PROBLEM TO WORK ON: Print the records below from the first line through the line containing "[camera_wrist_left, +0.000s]", both included, word for word.
*** Opening SOURCE MATERIAL ***
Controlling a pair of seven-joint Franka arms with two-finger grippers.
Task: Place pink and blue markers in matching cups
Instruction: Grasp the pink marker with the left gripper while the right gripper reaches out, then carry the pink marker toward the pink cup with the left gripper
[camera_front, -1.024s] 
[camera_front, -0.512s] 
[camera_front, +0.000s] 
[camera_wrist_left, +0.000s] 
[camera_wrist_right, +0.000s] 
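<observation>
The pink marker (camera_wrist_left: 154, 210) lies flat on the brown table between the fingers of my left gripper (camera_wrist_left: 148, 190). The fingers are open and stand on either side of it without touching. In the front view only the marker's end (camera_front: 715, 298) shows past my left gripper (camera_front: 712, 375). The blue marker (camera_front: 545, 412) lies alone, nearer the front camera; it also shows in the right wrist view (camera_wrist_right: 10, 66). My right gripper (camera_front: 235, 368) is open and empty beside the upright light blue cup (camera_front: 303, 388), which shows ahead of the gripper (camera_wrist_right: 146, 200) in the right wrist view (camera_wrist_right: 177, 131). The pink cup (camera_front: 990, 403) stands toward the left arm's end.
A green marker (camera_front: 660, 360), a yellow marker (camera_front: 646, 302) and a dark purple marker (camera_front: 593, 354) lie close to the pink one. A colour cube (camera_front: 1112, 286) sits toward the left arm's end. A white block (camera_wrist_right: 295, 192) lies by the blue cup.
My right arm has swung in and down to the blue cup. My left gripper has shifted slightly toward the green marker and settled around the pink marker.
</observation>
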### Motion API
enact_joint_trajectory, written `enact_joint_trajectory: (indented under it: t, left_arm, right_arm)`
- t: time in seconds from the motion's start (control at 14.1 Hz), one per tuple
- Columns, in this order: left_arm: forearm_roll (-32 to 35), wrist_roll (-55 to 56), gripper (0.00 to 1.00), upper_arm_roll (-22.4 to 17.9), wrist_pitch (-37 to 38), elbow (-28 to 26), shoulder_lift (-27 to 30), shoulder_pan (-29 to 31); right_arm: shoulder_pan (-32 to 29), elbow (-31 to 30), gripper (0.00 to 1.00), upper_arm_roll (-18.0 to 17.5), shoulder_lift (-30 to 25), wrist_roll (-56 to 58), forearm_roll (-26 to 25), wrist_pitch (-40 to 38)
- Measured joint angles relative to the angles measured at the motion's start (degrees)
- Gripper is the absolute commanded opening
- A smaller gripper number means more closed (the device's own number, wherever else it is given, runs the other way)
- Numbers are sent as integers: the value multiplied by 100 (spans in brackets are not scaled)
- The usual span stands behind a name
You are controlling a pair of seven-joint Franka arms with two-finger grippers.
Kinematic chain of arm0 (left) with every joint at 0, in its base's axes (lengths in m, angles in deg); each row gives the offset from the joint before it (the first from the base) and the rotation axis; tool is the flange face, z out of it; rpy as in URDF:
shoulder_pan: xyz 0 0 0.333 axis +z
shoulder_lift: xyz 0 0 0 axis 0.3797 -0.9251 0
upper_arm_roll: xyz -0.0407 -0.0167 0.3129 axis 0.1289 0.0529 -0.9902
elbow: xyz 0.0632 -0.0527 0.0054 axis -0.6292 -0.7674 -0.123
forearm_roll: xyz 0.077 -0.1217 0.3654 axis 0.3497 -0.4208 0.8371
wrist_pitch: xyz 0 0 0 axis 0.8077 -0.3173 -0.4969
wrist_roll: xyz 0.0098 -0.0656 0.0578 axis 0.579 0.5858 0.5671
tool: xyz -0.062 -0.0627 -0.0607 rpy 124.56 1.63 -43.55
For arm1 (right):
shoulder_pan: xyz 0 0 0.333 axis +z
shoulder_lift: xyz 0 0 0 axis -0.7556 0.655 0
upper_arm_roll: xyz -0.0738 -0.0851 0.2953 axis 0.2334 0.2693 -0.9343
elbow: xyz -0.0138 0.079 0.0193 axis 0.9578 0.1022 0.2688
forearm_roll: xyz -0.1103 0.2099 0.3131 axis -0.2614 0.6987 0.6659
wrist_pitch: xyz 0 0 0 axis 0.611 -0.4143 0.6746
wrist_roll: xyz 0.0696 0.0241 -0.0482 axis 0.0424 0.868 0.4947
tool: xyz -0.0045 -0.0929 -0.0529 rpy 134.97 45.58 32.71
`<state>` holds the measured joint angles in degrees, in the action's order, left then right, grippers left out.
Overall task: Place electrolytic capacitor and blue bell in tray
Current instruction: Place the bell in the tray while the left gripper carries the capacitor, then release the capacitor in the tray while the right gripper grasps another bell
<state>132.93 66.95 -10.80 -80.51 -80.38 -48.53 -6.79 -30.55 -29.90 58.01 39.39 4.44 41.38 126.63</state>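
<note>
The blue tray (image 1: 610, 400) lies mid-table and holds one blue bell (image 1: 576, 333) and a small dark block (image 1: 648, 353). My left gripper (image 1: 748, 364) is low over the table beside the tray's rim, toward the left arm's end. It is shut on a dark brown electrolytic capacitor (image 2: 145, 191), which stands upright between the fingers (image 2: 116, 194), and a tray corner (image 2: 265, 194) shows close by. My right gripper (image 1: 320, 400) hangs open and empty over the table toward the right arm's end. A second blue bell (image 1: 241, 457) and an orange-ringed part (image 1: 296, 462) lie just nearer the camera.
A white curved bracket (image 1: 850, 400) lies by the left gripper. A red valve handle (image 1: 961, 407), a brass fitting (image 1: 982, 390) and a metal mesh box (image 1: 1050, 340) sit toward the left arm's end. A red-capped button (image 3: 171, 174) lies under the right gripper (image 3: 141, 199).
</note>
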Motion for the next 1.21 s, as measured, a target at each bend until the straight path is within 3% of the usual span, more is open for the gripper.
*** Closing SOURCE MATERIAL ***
REPLY:
Controlling a pair of seven-joint Franka arms with two-finger grippers.
Task: Place pink and blue markers in matching cups
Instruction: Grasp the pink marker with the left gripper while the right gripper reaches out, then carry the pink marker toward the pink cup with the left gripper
[camera_front, -1.024s] 
[camera_front, -0.512s] 
[camera_front, +0.000s] 
[camera_wrist_left, +0.000s] 

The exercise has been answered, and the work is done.